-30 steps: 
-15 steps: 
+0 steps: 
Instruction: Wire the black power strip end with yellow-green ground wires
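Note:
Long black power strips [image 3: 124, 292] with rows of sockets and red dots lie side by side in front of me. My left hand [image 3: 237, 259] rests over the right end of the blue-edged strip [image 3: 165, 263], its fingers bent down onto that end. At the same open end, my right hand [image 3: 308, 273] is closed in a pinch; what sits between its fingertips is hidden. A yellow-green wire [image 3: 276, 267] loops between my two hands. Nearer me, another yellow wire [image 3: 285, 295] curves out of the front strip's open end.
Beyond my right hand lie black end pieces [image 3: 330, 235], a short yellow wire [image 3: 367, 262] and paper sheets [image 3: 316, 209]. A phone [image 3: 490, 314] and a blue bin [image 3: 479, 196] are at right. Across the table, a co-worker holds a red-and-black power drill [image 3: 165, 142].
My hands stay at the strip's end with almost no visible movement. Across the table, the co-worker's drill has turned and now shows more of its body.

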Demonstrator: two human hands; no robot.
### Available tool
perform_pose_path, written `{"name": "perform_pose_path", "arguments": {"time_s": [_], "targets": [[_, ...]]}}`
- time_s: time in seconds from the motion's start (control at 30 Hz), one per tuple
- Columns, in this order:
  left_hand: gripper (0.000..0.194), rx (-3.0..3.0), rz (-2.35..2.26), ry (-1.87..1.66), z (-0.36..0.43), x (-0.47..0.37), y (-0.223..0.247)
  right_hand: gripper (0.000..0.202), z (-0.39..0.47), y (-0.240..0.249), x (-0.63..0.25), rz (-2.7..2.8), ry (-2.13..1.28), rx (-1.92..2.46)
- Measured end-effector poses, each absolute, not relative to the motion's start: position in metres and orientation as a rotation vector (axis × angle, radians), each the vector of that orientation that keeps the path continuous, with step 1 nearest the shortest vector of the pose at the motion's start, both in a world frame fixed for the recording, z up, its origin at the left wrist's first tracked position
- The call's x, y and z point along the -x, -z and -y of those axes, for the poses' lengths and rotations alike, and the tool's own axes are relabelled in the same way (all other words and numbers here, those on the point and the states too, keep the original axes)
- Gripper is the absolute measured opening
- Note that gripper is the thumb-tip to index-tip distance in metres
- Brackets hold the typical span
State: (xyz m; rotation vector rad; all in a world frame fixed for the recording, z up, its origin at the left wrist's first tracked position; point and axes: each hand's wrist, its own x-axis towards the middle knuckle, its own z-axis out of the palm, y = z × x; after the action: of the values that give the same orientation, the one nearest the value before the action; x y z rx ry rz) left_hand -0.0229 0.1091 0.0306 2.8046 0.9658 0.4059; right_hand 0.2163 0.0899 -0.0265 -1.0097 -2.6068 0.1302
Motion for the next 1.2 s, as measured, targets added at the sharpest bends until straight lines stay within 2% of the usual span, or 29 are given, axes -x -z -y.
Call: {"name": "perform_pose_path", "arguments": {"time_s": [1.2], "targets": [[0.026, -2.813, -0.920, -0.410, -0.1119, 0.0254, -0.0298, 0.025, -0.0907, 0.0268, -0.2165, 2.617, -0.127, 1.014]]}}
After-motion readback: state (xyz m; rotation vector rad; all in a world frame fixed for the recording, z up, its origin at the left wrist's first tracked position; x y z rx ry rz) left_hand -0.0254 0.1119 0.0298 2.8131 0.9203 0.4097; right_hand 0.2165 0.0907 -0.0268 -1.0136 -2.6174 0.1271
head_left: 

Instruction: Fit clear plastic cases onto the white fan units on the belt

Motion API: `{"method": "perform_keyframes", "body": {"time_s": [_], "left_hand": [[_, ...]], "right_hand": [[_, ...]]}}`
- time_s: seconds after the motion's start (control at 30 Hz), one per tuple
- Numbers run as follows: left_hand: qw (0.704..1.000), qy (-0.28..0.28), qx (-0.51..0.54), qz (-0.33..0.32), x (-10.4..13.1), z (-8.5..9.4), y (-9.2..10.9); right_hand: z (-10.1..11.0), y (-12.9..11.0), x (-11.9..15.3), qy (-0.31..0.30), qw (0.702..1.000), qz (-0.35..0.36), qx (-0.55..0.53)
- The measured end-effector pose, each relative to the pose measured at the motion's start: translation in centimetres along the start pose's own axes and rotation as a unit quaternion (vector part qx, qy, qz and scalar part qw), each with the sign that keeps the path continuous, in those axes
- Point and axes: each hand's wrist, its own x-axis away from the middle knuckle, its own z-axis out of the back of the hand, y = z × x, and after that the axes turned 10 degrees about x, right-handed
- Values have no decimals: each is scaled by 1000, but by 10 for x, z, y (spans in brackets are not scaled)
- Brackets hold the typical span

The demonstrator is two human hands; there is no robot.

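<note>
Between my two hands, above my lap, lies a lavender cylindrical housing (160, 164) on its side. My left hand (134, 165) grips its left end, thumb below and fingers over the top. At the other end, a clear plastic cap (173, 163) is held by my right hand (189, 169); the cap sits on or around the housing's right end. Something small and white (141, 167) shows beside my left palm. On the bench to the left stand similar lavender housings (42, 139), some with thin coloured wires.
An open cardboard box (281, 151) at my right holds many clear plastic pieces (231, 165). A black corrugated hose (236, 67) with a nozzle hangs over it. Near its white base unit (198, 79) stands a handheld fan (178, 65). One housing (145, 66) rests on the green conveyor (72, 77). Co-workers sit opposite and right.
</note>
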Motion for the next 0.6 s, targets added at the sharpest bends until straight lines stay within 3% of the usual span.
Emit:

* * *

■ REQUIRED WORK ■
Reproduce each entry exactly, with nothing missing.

■ PROBLEM SOLUTION ■
-30 steps: 
-15 steps: 
+0 steps: 
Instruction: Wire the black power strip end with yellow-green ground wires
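Note:
Long black power strips [image 3: 124, 292] with rows of sockets and red dots lie side by side in front of me. My left hand [image 3: 237, 259] rests over the right end of the blue-edged strip [image 3: 165, 263], its fingers bent down onto that end. At the same open end, my right hand [image 3: 308, 273] is closed in a pinch; what sits between its fingertips is hidden. A yellow-green wire [image 3: 276, 267] loops between my two hands. Nearer me, another yellow wire [image 3: 285, 295] curves out of the front strip's open end.
Beyond my right hand lie black end pieces [image 3: 330, 235], a short yellow wire [image 3: 367, 262] and paper sheets [image 3: 316, 209]. A phone [image 3: 490, 314] and a blue bin [image 3: 479, 196] are at right. Across the table, a co-worker holds a red-and-black power drill [image 3: 165, 142].
My hands stay at the strip's end with almost no visible movement. Across the table, the co-worker's drill has turned and now shows more of its body.
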
Demonstrator: two human hands; no robot.
### Available tool
perform_pose_path, written `{"name": "perform_pose_path", "arguments": {"time_s": [_], "targets": [[_, ...]]}}`
- time_s: time in seconds from the motion's start (control at 30 Hz), one per tuple
- Columns, in this order:
  left_hand: gripper (0.000..0.194), rx (-3.0..3.0), rz (-2.35..2.26), ry (-1.87..1.66), z (-0.36..0.43), x (-0.47..0.37), y (-0.223..0.247)
  right_hand: gripper (0.000..0.202), z (-0.39..0.47), y (-0.240..0.249), x (-0.63..0.25), rz (-2.7..2.8), ry (-2.13..1.28), rx (-1.92..2.46)
- Measured end-effector poses, each absolute, not relative to the motion's start: position in metres and orientation as a rotation vector (axis × angle, radians), each the vector of that orientation that keeps the path continuous, with step 1 nearest the shortest vector of the pose at the motion's start, both in a world frame fixed for the recording, z up, its origin at the left wrist's first tracked position
- The call's x, y and z point along the -x, -z and -y of those axes, for the poses' lengths and rotations alike, and the tool's own axes are relabelled in the same way (all other words and numbers here, those on the point and the states too, keep the original axes)
- Gripper is the absolute measured opening
- Note that gripper is the thumb-tip to index-tip distance in metres
- Brackets hold the typical span
State: (xyz m; rotation vector rad; all in a world frame fixed for the recording, z up, its origin at the left wrist's first tracked position; point and axes: each hand's wrist, its own x-axis towards the middle knuckle, its own z-axis out of the palm, y = z × x; after the action: of the values that give the same orientation, the one nearest the value before the action; x y z rx ry rz) left_hand -0.0229 0.1091 0.0306 2.8046 0.9658 0.4059; right_hand 0.2163 0.0899 -0.0265 -1.0097 -2.6068 0.1302
Motion for the next 1.2 s, as measured, targets added at the sharpest bends until straight lines stay within 2% of the usual span, or 29 are given, axes -x -z -y.
Call: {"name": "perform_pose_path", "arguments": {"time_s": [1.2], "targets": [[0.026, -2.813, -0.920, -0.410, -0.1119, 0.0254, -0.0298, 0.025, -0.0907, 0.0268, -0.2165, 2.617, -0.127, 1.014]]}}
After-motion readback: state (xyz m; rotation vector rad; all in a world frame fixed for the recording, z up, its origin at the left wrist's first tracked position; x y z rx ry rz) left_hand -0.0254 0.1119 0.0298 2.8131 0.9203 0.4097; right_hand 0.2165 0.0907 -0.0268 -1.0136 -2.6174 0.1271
head_left: 

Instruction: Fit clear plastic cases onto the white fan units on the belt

Motion API: `{"method": "perform_keyframes", "body": {"time_s": [_], "left_hand": [[_, ...]], "right_hand": [[_, ...]]}}`
- time_s: seconds after the motion's start (control at 30 Hz), one per tuple
- Numbers run as follows: left_hand: qw (0.704..1.000), qy (-0.28..0.28), qx (-0.51..0.54), qz (-0.33..0.32), x (-10.4..13.1), z (-8.5..9.4), y (-9.2..10.9); right_hand: z (-10.1..11.0), y (-12.9..11.0), x (-11.9..15.3), qy (-0.31..0.30), qw (0.702..1.000), qz (-0.35..0.36), qx (-0.55..0.53)
- The measured end-effector pose, each relative to the pose measured at the motion's start: translation in centimetres along the start pose's own axes and rotation as a unit quaternion (vector part qx, qy, qz and scalar part qw), each with the sign that keeps the path continuous, in those axes
- Point and axes: each hand's wrist, its own x-axis away from the middle knuckle, its own z-axis out of the back of the hand, y = z × x, and after that the axes turned 10 degrees about x, right-handed
- Values have no decimals: each is scaled by 1000, but by 10 for x, z, y (spans in brackets are not scaled)
- Brackets hold the typical span

The demonstrator is two human hands; there is no robot.

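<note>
Between my two hands, above my lap, lies a lavender cylindrical housing (160, 164) on its side. My left hand (134, 165) grips its left end, thumb below and fingers over the top. At the other end, a clear plastic cap (173, 163) is held by my right hand (189, 169); the cap sits on or around the housing's right end. Something small and white (141, 167) shows beside my left palm. On the bench to the left stand similar lavender housings (42, 139), some with thin coloured wires.
An open cardboard box (281, 151) at my right holds many clear plastic pieces (231, 165). A black corrugated hose (236, 67) with a nozzle hangs over it. Near its white base unit (198, 79) stands a handheld fan (178, 65). One housing (145, 66) rests on the green conveyor (72, 77). Co-workers sit opposite and right.
</note>
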Motion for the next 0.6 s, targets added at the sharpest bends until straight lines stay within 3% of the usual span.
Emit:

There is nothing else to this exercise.